> _TASK_: Scan the data below for lines holding the word "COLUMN", and copy each line found.

━━━ RECORDED INFORMATION ━━━

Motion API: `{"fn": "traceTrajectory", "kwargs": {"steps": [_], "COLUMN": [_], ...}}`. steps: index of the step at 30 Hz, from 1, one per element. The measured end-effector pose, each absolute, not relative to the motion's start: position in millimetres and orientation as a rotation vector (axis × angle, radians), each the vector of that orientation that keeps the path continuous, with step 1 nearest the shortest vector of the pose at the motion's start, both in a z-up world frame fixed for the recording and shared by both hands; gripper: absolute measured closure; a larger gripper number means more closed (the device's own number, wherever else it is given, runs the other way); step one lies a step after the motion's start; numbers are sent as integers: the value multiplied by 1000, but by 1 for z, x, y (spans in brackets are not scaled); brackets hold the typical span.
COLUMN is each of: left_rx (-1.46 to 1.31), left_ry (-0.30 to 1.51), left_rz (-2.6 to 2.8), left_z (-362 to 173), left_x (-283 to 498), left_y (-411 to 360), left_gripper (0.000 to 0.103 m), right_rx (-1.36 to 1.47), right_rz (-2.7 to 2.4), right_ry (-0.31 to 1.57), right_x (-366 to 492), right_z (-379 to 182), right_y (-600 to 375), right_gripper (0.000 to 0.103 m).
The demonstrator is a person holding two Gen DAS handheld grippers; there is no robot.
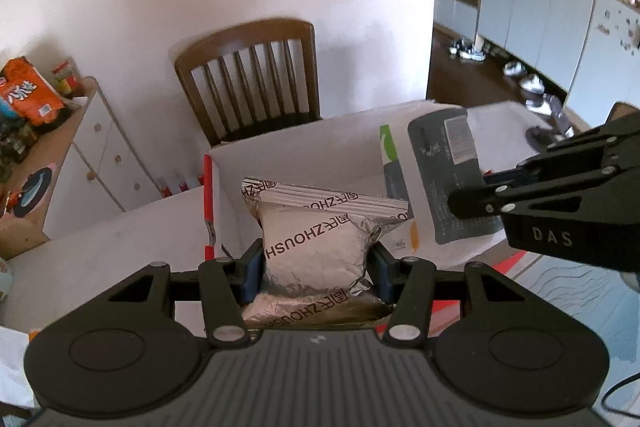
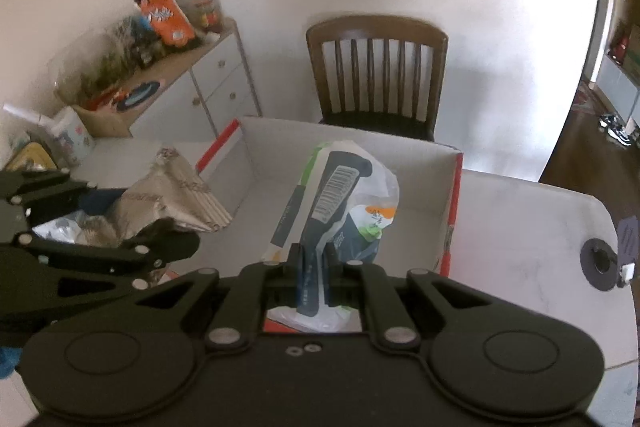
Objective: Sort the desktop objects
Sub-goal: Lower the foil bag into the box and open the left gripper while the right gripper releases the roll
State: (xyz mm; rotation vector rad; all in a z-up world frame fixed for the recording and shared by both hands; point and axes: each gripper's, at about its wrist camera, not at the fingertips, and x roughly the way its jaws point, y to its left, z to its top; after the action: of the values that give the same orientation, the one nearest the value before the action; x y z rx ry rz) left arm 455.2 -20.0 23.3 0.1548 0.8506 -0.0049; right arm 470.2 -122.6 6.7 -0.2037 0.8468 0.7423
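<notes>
The silver foil packet (image 1: 316, 247) sat at lower centre of the left wrist view, pinched at its sides between the blue pads (image 1: 251, 269) of the left gripper (image 1: 316, 267), over the near wall of the white cardboard box (image 1: 296, 151). The white-and-grey plastic pouch (image 2: 340, 203) hung at centre of the right wrist view — its lower edge clamped by the almost closed jaws of the right gripper (image 2: 314, 259) — above the box's open interior.

Progress, as judged: both items were lifted and carried to the box, neither yet released; the box floor that showed was bare. More clutter lay at far left of the right wrist view on the white table (image 2: 520, 227), so sorting looked early.

Pose: both grippers pitched downward toward the box, side by side — the right one entering the left view at right edge.
</notes>
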Motion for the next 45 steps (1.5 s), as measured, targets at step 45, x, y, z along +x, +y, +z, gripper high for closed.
{"fn": "traceTrajectory", "kwargs": {"steps": [45], "left_rx": [220], "left_ry": [1222], "left_rz": [27], "left_z": [-92], "left_x": [564], "left_y": [-14], "left_gripper": [50], "right_rx": [-365], "right_rz": [795], "right_ry": [1091], "right_x": [530], "right_z": [-79], "right_y": [-97], "right_gripper": [85]}}
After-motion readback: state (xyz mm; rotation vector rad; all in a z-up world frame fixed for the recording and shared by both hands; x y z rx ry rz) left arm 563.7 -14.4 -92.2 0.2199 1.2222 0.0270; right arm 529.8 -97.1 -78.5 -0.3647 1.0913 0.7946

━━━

> _RESULT OF THIS EXERCISE_:
Motion API: `{"fn": "traceTrajectory", "kwargs": {"steps": [_], "COLUMN": [_], ...}}`. steps: index of the step at 30 Hz, from 1, one per element. The measured end-effector pose, each absolute, not relative to the motion's start: position in millimetres and orientation as a rotation vector (axis × angle, radians), each the vector of that orientation that keeps the path continuous, with step 1 nearest the shortest vector of the pose at the motion's start, both in a z-up world frame fixed for the recording and shared by both hands; gripper: absolute measured closure; a larger gripper number means more closed (the device's own number, wherever else it is given, runs the other way); step one lies a step after the motion's start; numbers are sent as integers: the value multiplied by 1000, but by 1 for z, x, y (spans in brackets are not scaled); brackets hold the typical span.
COLUMN is each of: left_rx (-1.46 to 1.31), left_ry (-0.30 to 1.51), left_rz (-2.6 to 2.8), left_z (-362 to 173), left_x (-283 to 498), left_y (-411 to 360), left_gripper (0.000 to 0.103 m), right_rx (-1.36 to 1.47), right_rz (-2.7 to 2.4), right_ry (-0.31 to 1.57), right_x (-366 to 492), right_z (-379 to 182), right_y (-600 to 375), right_gripper (0.000 to 0.103 m).

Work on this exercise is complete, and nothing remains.